Настасья задумалась. Идти было некуда. К Гречишниковым — стыдно. Где Авдотья — непонятно. Сынок — далеко. Даже коли устроился на службу — как добираться в Архангельский острог?
— Я на все готова, лишь бы деточек прокормить, — сказала она. — Деваться нам некуда…
— Спроси там старицу Соломониду. Она — добрая, она тебя к старице Домникее отведет. Может, будет такая великая Божья милость — пустят тебя пожить.
Настасья утерла слезы.
— Спаси Господи… — прошептала она.
— Гляди, добро свое по дороге не растеряй, — отвечала инокиня.
Глава 14Шахматы на паперти
Митька не был блаженным, как порой сгоряча называл его Глеб. Просто голова у него не так была устроена, как у обычных людей.
Глеб, занимаясь такой скучной работой, как закрашивание «земли» на образе, мог одновременно думать и о том, чем занята Ульянушка, и о том, что кипарисовые доски для образов надо бы раздобыть, и о том, что пора починить наконец скамью, пока никто с нее не свалился. Ульянушка — та, заводя тесто в квашне, держала в уме все свое хозяйство, и кур, и соседок, у которых брала молоко и сметану, и Глебову одежку, и цены на торгу.

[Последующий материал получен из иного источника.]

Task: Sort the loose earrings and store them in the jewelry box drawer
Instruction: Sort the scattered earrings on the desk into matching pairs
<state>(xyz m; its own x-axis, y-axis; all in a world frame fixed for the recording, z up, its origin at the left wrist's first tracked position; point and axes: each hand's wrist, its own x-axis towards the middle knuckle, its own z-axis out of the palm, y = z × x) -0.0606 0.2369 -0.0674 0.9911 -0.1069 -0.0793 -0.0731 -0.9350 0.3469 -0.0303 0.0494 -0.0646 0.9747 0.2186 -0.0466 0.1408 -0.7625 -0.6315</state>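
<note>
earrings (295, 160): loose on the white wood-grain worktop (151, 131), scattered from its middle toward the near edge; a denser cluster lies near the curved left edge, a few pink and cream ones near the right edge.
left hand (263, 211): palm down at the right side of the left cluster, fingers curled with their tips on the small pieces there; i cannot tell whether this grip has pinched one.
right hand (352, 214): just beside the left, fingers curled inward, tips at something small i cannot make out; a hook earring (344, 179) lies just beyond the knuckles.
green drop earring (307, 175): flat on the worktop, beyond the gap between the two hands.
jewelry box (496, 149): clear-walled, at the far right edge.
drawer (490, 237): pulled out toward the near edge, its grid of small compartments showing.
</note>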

А вот Митька как садился за тавлеи или за шахматы — так более ничего не видел и не слышал.
К тому же обычная жизнь ему сильно не нравилась. Думать о деньгах он не любил. Во многих вещах был не то чтобы совсем беспомощен — а избыточно простодушен. Рассчитать, на что сколько уходит времени, он был почти неспособен. Зато, видя перед собой шахматы, он менялся. Видимо, в его душе спал воевода — и просыпался, как от грома тулумбасов, какие возят за собой в воинский поход казаки, чтобы знаки подавать.
Чекмай и Глеб считали, что Митьку нужно держать в строгости — для его же блага. Митька, в сущности, не возражал — он был очень миролюбив. Правда, не выносил не то что крика, а даже громких голосов.
Когда Чекмай уехал к князю, Глеб и Митька сели поговорить о его поручении. Глеб не понимал, как можно подобраться к канатному двору. Митька же, недолго думая, брякнул:
— А через храм Божий!
— Это как же?
— Есть же в той Козлене храм? Ну вот, пойти туда, потолковать с людьми…
— О чем? О тавлеях с шахматами?
— А хоть бы и о них.
Ульянушка, сидя под окошком, шила и прислушивалась к разговору мужчин. В конце концов, она и свое слово сказала:
— Пусть в Козлену Митенька идет. От него больше проку будет, чем от тебя, Глебушка.